▶ AIM OF THE TASK:
From the records below, copy out each line that has the word "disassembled".

[Records contained in a dataset]
╔══

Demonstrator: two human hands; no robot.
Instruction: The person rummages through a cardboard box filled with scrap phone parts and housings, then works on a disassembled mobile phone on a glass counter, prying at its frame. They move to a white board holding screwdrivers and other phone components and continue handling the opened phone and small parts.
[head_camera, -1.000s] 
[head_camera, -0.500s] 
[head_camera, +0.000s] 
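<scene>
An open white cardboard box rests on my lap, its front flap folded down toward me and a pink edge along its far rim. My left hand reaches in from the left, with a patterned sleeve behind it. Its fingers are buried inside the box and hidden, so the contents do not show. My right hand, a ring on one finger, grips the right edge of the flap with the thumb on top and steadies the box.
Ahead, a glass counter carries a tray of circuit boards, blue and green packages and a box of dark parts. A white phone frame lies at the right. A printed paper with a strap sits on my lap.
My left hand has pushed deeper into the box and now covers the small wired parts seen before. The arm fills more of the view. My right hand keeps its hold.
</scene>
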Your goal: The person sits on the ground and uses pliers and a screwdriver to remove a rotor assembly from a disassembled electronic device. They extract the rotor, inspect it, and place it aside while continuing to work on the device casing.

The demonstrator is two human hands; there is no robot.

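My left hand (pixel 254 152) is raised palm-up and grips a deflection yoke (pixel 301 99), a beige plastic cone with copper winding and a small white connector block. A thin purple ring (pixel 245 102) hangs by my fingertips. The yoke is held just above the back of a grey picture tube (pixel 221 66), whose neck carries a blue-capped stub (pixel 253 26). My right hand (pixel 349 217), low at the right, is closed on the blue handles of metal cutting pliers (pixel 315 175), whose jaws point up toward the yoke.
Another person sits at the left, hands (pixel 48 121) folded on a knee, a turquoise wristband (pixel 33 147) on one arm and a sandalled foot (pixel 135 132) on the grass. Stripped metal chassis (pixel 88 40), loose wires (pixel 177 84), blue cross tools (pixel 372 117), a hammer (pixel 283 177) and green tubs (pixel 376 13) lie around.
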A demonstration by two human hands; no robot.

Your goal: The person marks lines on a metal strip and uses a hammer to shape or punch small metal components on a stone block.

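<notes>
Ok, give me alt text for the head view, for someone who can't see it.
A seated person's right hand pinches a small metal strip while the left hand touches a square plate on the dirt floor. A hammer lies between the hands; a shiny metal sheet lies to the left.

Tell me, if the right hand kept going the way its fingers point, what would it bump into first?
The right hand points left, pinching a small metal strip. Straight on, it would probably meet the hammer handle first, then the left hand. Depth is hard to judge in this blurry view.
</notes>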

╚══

▶ REPLY TO THE EXERCISE:
Instruction: The person rummages through a cardboard box filled with scrap phone parts and housings, then works on a disassembled mobile phone on a glass counter, prying at its frame. They move to a white board holding screwdrivers and other phone components and continue handling the opened phone and small parts.
Your goal: The person sits on the ground and uses pliers and a screwdriver to remove a rotor assembly from a disassembled electronic device. They extract the rotor, inspect it, and place it aside while continuing to work on the device casing.

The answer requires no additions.